Friday, November 7, 2014
Book Review – The Foundation of Communion with God: The Trinitarian Piety of John Owen. Edited and introduced by Ryan M. McGraw
Ryan McGraw has done readers of religious books a great service in making John Owen more accessible to modern readers. He joins the ranks of at least two others who have successfully done this: R. J. K. Law and Kris Lundgaard.
This book is part of Reformation Heritage Books’ Profiles in Reformed Spirituality series which aims to address the shallowness and trivialization of God characteristic of evangelicalism today. This series presents lives of notable Christian with select passages from their works.
“Owen”, says series editor Ryan McGraw, “can show us how to know by experience what it means to be Reformed.” This is important, as Reformed theology is not always recognized as placing a high value and emphasis on the role of Doctrine in informing our practical lives. Through the use of selected parts of eight of John Owen’s writings, editor Ryan McGraw shows how Owen “wonderfully teaches us the practical outworking of the Reformed doctrines of Scripture and of God through the themes of public worship and the Trinity.”
I found the book helpfully organized. It begins with an historical introduction sketching Owen’s life – particularly where it influenced his views of worship and piety. The readings that follow are organized around three themes: Knowing God as Triune, Heaven-Mindedness and Apostasy, and Covenant and Church. The book ends with three appendices: Reading Owen, Owen’s Works by Year, and Books About Owen.

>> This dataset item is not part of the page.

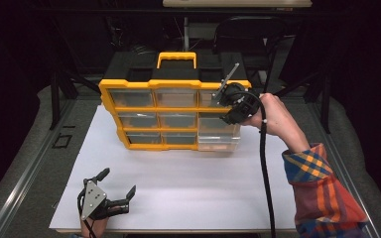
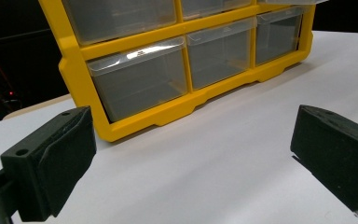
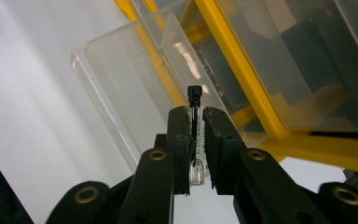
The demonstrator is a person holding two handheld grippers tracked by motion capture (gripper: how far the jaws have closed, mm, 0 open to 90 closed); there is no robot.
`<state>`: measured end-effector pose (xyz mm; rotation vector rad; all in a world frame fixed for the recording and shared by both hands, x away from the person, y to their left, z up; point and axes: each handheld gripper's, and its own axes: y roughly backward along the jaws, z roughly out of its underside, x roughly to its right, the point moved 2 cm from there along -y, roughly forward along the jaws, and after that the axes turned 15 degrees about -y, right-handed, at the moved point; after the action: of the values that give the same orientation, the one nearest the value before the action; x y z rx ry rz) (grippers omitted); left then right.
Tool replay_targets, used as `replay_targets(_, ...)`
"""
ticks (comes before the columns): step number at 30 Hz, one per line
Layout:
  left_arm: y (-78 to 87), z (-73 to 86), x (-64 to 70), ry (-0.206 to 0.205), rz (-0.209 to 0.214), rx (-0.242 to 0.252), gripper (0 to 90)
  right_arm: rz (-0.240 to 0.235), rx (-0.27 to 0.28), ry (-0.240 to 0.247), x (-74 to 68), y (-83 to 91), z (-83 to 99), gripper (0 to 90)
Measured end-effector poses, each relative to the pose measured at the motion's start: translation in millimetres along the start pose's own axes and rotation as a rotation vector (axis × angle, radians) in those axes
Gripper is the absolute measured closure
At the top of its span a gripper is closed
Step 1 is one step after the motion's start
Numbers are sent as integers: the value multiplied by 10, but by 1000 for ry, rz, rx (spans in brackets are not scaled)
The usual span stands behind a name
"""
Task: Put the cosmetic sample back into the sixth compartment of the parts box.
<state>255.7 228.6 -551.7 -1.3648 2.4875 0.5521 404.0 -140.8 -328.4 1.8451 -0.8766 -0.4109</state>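
Left gripper idle, jaws wide over bare table, yellow organizer ahead. Right gripper pinching small glass vial above pulled-out clear drawer. Risk: slim vial slipping or tipping past drawer's edge. Vial itself legible in right gripper view, lost in high view.

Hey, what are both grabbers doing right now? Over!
Right gripper shut on small vial, over pulled-out clear drawer. Left gripper open, idle on white table. Nothing blocking.
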Motion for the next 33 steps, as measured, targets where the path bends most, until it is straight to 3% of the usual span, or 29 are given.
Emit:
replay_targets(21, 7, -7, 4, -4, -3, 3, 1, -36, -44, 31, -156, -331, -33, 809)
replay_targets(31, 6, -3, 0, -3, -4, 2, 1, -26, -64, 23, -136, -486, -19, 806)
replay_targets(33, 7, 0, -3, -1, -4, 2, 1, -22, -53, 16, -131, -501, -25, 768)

There is much to commend the book. The editor has updated some of the language of Owen and most importantly, added some paragraph markers making the flow of thought a little easier. The selections do serve as a nice introduction to Owen’s writings, as they are usually less than three pages.
The one thing that would have made the book more useful, is to include in Appendix C a third category of books about Owen. Adding an “Abridged or Paraphrased” category to the “Popular” and “Scholarly” categories already present would give timid Owen readers some better choices and encouragements to tackle Owen. R. J. K. Law has written at least four very good and quite readable abridged and made easy to read books by Owen, including some quoted in this book. Kris Lundgaard has also written two excellent books that unashamedly draw heavily on Owen. I have read his “The Enemy Within” but I know he also has written “Through the Looking Glass: Reflections on Christ That Change Us” which draws on Owen’s “The Glory of Christ.”
Here is a suggested sequence for the reader who has never read John Owen. Read Kris Lundgaard’s “The Enemy Within: Straight Talk About The Power and Defeat of Sin”, then read McGraw’s “The Foundation of Communion With God”. By then Owen will be a favorite food and you will have the motivation to tackle R. J. K. Law’ or perhaps Owen himself.
I received this resource for free from Reformation Heritage Books via Cross Focused Reviews for this review. I was not required to write a positive review.